What is being asked
Whenever a line in the records below holds the string "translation", copy it out.
◇ ◇ ◇ ◇ ◇ ◇ ◇
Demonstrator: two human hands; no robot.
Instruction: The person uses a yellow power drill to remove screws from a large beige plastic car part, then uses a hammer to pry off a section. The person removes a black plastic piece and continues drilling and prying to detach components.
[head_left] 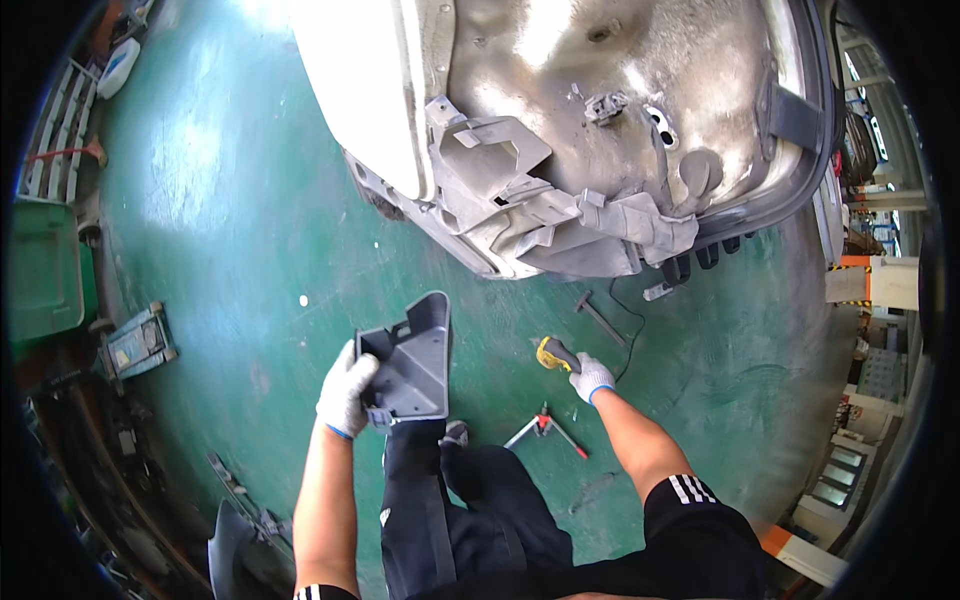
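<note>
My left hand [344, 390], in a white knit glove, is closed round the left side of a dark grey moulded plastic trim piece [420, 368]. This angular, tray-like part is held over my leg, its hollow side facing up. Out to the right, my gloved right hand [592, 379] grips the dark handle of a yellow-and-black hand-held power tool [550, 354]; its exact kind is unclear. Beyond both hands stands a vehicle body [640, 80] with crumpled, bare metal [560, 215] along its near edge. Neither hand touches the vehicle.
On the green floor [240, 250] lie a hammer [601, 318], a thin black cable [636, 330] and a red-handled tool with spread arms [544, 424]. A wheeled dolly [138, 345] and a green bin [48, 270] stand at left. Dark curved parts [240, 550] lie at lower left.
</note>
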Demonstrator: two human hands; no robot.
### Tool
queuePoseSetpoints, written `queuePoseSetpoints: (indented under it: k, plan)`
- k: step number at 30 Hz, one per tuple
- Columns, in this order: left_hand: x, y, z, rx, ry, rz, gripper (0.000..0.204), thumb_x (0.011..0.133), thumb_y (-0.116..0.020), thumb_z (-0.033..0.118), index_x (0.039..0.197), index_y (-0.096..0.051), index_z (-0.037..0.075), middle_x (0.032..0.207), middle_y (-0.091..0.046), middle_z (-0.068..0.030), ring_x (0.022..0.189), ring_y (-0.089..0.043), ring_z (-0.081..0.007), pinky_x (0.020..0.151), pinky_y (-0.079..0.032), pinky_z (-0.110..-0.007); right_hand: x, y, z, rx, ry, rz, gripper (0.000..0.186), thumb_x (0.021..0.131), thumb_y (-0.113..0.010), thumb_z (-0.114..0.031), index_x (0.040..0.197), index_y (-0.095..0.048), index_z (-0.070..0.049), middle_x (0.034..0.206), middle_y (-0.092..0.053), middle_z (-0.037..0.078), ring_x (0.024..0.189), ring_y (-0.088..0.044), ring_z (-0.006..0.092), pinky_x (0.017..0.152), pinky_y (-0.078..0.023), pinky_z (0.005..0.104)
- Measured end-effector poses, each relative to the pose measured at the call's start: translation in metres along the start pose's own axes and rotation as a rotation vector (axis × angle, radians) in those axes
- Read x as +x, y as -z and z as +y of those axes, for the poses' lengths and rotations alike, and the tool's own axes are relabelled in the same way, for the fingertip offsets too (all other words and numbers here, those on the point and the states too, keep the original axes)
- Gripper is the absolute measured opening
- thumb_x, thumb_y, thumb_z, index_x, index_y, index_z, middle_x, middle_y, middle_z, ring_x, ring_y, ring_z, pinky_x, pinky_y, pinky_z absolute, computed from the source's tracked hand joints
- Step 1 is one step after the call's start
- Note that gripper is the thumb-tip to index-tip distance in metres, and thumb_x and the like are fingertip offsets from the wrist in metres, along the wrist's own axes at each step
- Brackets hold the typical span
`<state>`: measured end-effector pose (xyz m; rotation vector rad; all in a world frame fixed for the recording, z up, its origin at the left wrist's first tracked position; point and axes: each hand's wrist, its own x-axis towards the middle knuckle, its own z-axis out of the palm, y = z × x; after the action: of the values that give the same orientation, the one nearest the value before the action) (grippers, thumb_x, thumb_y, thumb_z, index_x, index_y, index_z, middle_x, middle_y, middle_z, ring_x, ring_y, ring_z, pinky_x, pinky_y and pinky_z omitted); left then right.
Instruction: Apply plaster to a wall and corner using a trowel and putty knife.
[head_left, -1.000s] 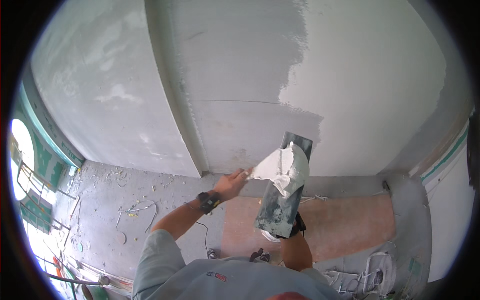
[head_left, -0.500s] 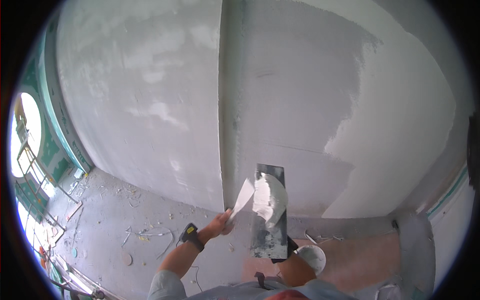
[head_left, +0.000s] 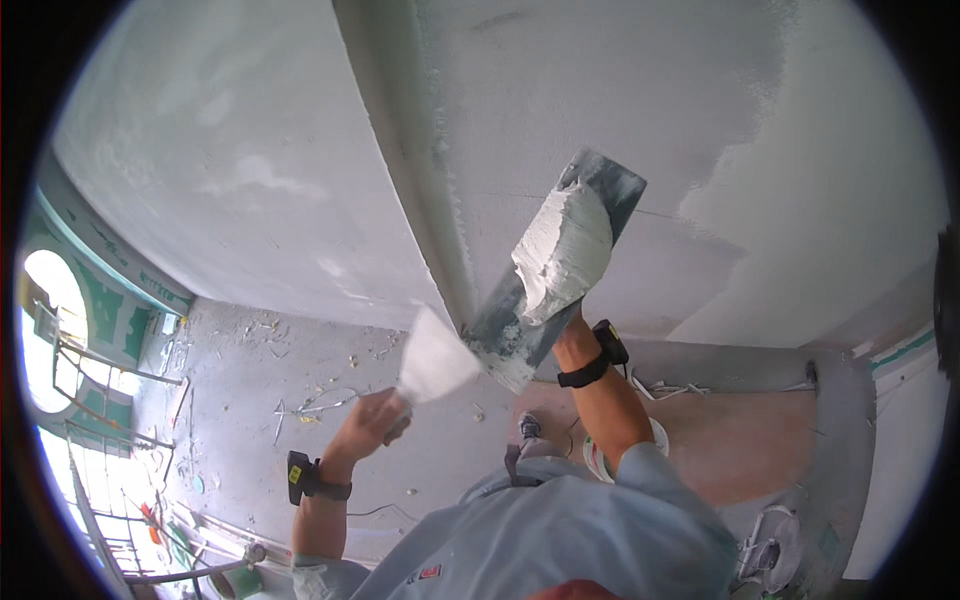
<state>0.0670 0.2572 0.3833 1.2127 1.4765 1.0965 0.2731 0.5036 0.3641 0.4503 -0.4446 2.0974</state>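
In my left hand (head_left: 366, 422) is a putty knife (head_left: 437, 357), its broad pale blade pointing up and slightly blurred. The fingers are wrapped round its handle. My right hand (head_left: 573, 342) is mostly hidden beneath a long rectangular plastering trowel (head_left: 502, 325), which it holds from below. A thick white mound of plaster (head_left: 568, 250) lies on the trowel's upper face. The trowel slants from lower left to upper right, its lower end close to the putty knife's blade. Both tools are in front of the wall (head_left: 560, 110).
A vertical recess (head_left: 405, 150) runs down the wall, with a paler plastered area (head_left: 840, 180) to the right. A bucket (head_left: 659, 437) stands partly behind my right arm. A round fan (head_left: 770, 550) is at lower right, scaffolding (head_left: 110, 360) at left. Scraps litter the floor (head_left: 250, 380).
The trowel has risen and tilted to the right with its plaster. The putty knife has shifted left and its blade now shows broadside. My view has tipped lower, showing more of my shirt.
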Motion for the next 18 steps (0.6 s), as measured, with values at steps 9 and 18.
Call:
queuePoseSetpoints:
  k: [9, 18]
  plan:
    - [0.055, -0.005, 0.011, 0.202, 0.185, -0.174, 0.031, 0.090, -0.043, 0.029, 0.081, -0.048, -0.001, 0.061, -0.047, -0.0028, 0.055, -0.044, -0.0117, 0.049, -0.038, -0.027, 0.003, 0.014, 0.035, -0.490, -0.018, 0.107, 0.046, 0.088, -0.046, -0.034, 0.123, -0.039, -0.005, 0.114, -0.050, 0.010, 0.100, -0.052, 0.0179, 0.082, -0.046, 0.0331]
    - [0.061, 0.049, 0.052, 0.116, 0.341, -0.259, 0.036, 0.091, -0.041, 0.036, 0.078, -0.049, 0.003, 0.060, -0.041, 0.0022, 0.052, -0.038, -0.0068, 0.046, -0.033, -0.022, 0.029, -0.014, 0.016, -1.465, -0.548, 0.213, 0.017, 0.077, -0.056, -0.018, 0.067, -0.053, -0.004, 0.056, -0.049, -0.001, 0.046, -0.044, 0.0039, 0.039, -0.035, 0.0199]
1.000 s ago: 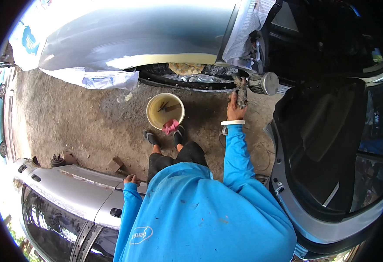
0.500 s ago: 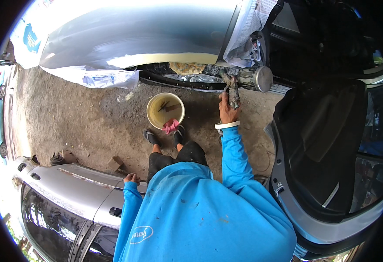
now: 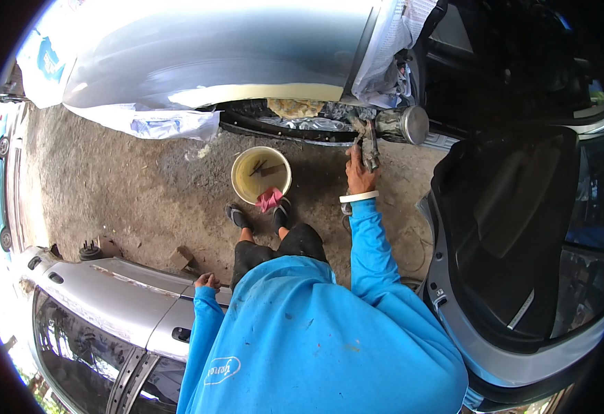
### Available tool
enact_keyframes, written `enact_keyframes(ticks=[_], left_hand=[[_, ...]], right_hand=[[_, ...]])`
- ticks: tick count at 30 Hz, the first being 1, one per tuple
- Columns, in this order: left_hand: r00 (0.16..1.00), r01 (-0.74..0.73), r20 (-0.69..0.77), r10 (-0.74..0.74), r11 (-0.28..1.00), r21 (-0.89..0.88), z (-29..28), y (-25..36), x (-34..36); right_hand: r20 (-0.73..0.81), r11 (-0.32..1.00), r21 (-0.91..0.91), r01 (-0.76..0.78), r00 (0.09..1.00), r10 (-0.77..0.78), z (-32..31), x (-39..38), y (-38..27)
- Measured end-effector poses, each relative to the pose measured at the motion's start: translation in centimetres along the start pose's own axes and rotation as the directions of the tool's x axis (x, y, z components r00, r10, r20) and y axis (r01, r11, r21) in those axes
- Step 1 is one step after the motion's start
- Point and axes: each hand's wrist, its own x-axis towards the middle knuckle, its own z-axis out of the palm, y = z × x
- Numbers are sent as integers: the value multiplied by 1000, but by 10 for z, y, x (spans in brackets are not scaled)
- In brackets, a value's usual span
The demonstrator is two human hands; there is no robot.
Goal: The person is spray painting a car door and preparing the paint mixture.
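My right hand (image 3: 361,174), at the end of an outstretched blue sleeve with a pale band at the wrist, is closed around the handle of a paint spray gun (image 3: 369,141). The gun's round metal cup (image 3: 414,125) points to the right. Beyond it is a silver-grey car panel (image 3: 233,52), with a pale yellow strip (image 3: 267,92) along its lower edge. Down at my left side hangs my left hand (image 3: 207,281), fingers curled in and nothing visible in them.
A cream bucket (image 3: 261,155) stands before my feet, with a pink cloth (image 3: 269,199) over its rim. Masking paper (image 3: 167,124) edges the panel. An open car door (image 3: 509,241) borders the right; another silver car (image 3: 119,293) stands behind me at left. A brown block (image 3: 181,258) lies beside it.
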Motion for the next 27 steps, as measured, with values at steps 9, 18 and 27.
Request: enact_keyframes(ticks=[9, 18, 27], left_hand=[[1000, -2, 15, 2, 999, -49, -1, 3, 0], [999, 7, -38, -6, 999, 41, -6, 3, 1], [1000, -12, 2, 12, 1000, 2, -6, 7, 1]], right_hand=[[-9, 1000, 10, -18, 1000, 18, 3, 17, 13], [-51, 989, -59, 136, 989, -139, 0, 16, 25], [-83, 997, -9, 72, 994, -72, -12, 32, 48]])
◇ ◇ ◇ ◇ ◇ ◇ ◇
Solution to the problem
- Measured end-effector poses, each relative to the pose measured at the call's start: translation in metres along the start pose's own axes and rotation as a rotation vector (axis × angle, radians) in those axes
- Measured end-effector poses, each relative to the pose measured at the motion's start: translation in centimetres along the start pose's own axes and rotation as the directions of the tool's x axis (x, y, z components r00, r10, r20) and y axis (r01, r11, r21) in those axes

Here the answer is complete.